= Required action =
Only the lines from the first line of the material below to the line containing "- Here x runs", inclusive, should be copied, each exactly as written.

==*==

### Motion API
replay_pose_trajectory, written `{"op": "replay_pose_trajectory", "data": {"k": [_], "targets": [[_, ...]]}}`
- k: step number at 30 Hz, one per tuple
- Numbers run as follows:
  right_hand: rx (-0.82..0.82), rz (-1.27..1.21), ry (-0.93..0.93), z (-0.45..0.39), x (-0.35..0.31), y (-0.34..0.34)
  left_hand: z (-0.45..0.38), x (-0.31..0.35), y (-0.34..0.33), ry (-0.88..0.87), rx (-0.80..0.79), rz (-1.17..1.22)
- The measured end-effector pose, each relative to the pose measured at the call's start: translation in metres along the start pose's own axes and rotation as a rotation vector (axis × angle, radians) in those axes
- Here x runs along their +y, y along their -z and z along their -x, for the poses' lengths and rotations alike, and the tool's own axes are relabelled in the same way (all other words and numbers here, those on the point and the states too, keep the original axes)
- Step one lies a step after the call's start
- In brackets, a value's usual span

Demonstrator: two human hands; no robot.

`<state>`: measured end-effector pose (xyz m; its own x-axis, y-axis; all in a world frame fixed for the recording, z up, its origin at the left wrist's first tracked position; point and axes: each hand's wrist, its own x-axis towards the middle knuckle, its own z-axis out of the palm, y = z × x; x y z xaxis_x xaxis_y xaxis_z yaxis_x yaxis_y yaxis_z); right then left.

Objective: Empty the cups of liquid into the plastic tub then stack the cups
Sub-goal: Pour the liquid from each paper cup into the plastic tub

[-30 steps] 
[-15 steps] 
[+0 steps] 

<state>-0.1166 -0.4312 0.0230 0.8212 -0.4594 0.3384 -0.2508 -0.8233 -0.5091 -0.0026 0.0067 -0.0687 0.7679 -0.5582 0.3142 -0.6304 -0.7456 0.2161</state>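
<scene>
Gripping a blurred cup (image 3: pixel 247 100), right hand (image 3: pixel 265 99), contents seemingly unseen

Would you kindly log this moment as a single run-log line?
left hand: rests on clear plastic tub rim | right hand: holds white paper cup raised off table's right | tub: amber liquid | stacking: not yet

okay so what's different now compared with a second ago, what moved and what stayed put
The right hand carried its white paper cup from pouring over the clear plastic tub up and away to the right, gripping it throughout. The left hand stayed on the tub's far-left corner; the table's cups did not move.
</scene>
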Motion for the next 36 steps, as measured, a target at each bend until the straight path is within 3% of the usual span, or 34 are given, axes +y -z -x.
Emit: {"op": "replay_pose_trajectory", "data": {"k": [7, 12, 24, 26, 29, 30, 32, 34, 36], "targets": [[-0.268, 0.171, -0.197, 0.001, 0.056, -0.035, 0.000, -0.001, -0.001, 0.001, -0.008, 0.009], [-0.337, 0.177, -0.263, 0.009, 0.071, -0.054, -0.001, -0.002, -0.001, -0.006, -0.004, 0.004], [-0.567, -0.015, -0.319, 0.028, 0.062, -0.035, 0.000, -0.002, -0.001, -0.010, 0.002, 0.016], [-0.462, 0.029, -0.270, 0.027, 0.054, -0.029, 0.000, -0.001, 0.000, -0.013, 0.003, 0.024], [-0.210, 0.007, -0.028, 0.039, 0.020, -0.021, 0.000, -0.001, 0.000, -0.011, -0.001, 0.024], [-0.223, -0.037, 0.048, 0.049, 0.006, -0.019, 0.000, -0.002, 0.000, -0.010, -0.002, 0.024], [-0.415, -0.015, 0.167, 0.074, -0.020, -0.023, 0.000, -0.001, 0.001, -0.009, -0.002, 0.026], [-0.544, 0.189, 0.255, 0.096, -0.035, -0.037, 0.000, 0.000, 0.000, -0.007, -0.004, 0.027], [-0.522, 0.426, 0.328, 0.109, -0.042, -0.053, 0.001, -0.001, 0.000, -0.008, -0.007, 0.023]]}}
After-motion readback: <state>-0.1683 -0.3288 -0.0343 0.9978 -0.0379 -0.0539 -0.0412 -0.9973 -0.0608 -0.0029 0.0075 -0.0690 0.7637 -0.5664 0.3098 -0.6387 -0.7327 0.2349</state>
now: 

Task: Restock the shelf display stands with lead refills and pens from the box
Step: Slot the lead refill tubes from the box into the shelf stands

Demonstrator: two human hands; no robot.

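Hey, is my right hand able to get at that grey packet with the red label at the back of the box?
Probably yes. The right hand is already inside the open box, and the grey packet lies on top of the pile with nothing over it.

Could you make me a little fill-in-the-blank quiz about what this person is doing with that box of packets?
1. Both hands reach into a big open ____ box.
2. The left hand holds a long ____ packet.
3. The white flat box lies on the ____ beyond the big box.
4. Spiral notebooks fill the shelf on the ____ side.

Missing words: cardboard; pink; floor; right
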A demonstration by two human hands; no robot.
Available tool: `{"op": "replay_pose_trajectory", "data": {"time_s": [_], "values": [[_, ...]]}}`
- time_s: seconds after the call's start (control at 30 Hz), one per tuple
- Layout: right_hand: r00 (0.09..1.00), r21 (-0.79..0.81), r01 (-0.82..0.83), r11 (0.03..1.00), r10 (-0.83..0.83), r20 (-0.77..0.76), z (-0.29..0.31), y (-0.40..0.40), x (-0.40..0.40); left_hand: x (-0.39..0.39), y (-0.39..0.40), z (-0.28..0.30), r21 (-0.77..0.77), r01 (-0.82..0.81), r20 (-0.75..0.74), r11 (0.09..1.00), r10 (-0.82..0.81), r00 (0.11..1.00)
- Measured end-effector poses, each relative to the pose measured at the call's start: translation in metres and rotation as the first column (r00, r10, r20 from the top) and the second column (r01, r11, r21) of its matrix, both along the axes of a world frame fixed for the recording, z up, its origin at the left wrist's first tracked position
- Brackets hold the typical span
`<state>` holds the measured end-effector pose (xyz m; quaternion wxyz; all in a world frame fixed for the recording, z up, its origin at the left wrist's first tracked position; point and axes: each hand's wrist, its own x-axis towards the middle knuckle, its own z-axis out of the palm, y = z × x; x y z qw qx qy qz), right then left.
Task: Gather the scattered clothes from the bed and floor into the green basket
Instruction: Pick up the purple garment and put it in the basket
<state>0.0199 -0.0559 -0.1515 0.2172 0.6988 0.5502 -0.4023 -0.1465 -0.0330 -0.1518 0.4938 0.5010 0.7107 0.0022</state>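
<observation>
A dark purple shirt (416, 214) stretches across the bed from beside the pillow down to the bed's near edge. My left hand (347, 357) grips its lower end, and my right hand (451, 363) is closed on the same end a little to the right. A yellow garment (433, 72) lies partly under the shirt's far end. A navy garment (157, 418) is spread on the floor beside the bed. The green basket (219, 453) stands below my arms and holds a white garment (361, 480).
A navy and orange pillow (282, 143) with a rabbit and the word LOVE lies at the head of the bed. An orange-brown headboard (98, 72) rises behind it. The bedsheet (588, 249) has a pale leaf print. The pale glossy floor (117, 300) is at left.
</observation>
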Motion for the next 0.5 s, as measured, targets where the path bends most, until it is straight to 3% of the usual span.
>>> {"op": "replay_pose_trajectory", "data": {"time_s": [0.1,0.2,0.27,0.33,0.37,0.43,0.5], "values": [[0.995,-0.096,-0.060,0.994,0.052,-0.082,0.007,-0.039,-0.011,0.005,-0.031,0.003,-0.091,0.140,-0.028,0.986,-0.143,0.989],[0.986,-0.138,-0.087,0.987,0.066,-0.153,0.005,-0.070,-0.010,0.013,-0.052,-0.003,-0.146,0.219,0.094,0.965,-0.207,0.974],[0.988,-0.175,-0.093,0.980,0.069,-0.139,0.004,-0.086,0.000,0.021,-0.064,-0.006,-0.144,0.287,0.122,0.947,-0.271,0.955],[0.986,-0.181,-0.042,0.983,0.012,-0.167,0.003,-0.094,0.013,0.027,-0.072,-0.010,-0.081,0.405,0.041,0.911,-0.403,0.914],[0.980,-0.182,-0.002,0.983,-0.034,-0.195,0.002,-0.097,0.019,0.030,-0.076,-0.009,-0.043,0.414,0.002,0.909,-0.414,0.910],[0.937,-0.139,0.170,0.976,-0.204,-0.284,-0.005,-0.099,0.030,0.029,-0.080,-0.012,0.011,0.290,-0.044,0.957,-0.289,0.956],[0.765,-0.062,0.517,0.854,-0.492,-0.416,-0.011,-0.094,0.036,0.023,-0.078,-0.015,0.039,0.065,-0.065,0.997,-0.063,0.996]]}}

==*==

= Answer to this problem =
### Motion API
replay_pose_trajectory, written `{"op": "replay_pose_trajectory", "data": {"k": [_], "targets": [[_, ...]]}}`
- k: step number at 30 Hz, one per tuple
- Numbers run as follows:
  right_hand: rx (-0.82..0.82), rz (-1.27..1.21), ry (-0.93..0.93), z (-0.45..0.39), x (-0.35..0.31), y (-0.34..0.34)
  left_hand: z (-0.45..0.38), x (-0.31..0.35), y (-0.34..0.33), ry (-0.88..0.87), rx (-0.80..0.79), rz (-1.17..1.22)
- The measured end-effector pose, each relative to the pose measured at the call's start: translation in metres along the start pose's own axes and rotation as a rotation vector (axis × angle, radians) in those axes
- Here x runs along their +y, y along their -z and z along their -x, for the poses' lengths and rotations alike, and the tool's own axes are relabelled in the same way (all other words and numbers here, those on the point and the states too, keep the original axes)

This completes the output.